The Department of Water Resources (DWR) is completing the second year of the Elder Creek Channel Rehabilitation Project. The five-year project will clear sedimentation and vegetation to restore flow capacity of a four-mile stretch of the state-maintained Elder Creek in Tehama County.
With a goal of clearing approximately one mile per year, the project reduces flood risk for the nearby town of Gerber and surrounding farmland, which includes fruit and nut orchards.
“This project highlights DWR’s mission of providing public safety and environmental protections in flood management,” said Scott Deal, DWR’s Chief (acting) of Flood Maintenance Office. “It contributes to the implementation of the Central Valley Flood Protection Plan by maintaining a functional flood system.”
The estimated flow of the channel’s flood control capacity has been limited in recent years, due to growth of the invasive Arundo and accumulated sediment. For more than a decade, hand crews tried to maintain the channel but could not keep up with the rapid growth of the Arundo.
Thanks to additional funding provided by Proposition 1E and DWR’s Flood Maintenance Office, DWR can now use both hand crews and equipment to perform the required maintenance that will bring the area back into compliance with the U.S. Army Corps of Engineers’ 1957 design profile capacity, a federal flood standard.
Upon project completion, the capacity will be restored to 17,000 cubic feet per second (cfs), almost double the 9,000 cfs capacity of the channel before the project started.
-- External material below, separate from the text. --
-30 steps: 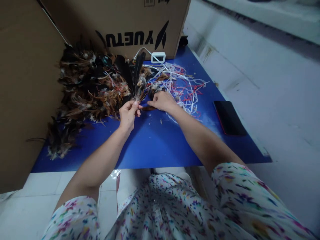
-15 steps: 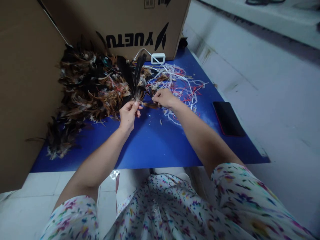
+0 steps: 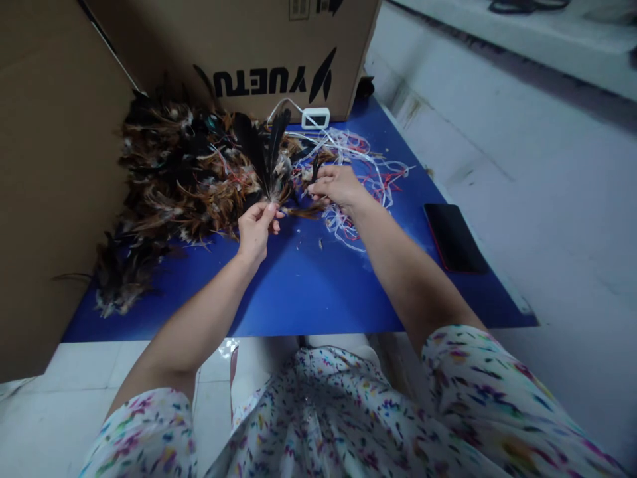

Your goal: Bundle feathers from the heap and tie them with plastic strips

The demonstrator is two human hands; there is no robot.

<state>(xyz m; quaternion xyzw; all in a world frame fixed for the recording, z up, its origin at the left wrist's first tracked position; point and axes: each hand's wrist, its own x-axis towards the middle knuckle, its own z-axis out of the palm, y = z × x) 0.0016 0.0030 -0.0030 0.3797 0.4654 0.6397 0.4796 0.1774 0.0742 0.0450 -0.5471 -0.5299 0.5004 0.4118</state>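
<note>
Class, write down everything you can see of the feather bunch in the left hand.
The feather bunch looks V-shaped: two long, dark feathers fan apart, with pale fluff and brown wisps near the base. The left hand pinches that base between thumb and fingers; the tips point toward the cardboard box. To its left lies the feather heap; whether they touch is unclear.

I see passing room between the forearms (image 3: 213, 307) over the table's front (image 3: 308, 292); beyond, feathers (image 3: 169, 179) crowd the left, tangled ribbons (image 3: 385, 180) the right, a box (image 3: 269, 40) the back.
</note>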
As of spring 2019, DWR completed about one and one-half miles of restoration and removed approximately 50,000 cubic yards of sediment and approximately two acres of vegetation. Because of this removal, the area is already starting to see improved flow during high-water events.
DWR is committed to minimizing environmental impacts when designing flood management projects. This project was originally set to move 308 elderberry shrubs which are a host for the endangered Valley Elderberry Longhorn Beetle. DWR modified the design to remove only 18 elderberry shrubs, which were transplanted to a mitigation bank approved by the U.S. Fish and Wildlife Service.
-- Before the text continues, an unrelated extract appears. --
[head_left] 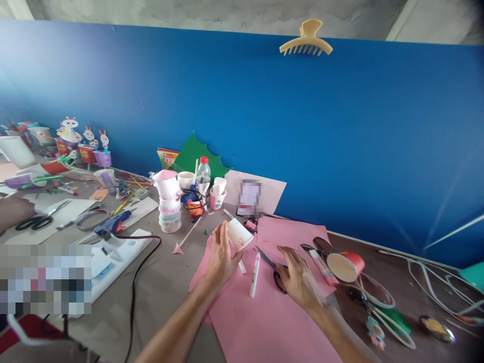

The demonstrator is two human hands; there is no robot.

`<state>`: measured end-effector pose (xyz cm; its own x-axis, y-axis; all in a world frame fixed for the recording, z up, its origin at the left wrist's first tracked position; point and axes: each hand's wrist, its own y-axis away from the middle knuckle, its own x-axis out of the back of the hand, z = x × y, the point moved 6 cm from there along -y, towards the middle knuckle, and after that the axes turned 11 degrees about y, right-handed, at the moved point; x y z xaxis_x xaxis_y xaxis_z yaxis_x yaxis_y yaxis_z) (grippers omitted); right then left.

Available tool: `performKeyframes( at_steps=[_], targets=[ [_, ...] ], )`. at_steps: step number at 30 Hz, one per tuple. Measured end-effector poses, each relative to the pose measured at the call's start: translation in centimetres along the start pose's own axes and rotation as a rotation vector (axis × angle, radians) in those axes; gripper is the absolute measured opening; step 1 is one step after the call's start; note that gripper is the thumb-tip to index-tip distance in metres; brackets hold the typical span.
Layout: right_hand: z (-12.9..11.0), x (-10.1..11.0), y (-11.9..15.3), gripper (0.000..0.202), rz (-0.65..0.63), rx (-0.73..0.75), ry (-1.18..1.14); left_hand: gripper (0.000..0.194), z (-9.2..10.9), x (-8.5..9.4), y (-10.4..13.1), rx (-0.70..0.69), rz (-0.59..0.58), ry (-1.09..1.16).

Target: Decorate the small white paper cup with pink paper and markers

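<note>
My left hand (pixel 221 254) is closed around a white paper cup (pixel 239 235) with a pink print, tilted on its side above the pink paper (pixel 264 322). My right hand (pixel 298 275) is spread, palm down, just over the pink paper; it is slightly blurred. Beside its thumb lie black-handled scissors (pixel 279 276), blades pointing toward the cup; whether the thumb touches the handle is hard to tell. A white marker (pixel 254 275) rests on the paper between my hands. Another white marker (pixel 242 266) shows partly below the cup.
A stack of decorated paper cups (pixel 169 206) stands at left, near a bottle (pixel 203 172) and a phone (pixel 249 196). A glue gun (pixel 112 223) with a dark cord lies further left, by a co-worker's hand (pixel 17 213). A red cup (pixel 346 266) lies at right among white cords.
</note>
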<state>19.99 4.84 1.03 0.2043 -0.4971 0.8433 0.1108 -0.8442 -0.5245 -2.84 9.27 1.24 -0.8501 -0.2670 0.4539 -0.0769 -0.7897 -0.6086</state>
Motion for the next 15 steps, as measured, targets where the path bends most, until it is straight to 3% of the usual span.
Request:
performKeyframes(
  at_steps=[6, 11, 15],
  targets=[
    [-0.7, -1.4, -6.2, 0.033, -0.134, -0.005, -0.061, 0.082, 0.2, 1.1, -0.4, -0.030, 0.149, 0.003],
    [-3.5, -4.0, -12.4, 0.033, -0.302, 0.058, -0.043, 0.079, -0.4, 1.3, -0.5, 0.001, 0.189, 0.022],
    [-6.1, -6.7, -15.5, 0.025, -0.448, 0.109, 0.013, 0.081, -1.1, 1.4, -0.4, 0.110, 0.195, 0.053]
  ],
)
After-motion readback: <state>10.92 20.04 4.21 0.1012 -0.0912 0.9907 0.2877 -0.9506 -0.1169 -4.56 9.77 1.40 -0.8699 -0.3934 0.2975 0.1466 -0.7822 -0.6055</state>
DWR conducts pre-construction nest surveys to make sure sensitive species and habitats are not disrupted. If these species are found, the Department conducts project activities in designated work windows and establishes buffers. DWR also adjusts removal methods if sensitive species are found. For example, when Arundo is found near elderberry bushes, hand crews remove the invasives instead of machinery or herbicides.
DWR is gearing up for year three of the project. The Department plans to perform all required biological and environmental preconstruction surveys and acquire all needed supplies and equipment to conduct activities scheduled for this summer. Due to high rain fall, sediment will not be removed this year because there is still active water in the channel, which creates safety concerns.
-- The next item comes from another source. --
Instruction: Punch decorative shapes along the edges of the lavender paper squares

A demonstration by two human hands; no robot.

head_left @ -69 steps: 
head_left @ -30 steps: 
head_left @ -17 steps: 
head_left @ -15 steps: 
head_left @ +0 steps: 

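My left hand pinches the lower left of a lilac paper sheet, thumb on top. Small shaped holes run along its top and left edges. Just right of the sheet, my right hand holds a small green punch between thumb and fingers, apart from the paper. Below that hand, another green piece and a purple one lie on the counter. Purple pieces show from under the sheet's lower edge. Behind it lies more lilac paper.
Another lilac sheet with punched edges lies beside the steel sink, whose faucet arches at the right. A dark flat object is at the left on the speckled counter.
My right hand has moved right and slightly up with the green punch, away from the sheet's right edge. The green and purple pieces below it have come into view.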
“This is a fun project to work on,” said Gabrielle Tomblin Bohrer, DWR environmental scientist and project environmental lead. “There have been so many moving parts, from rare plant finds to engineering project redesigns to reducing environmental impacts and construction constraints. Personnel have been able to maneuver through it all. It’s been great to work with a diverse group of people and see everyone’s hard work come to life.”
The Elder Creek project is part of the federal Sacramento River Flood Control Project, which provides flood protection to the town of Gerber, adjacent roads, railroads, buildings, and agricultural lands.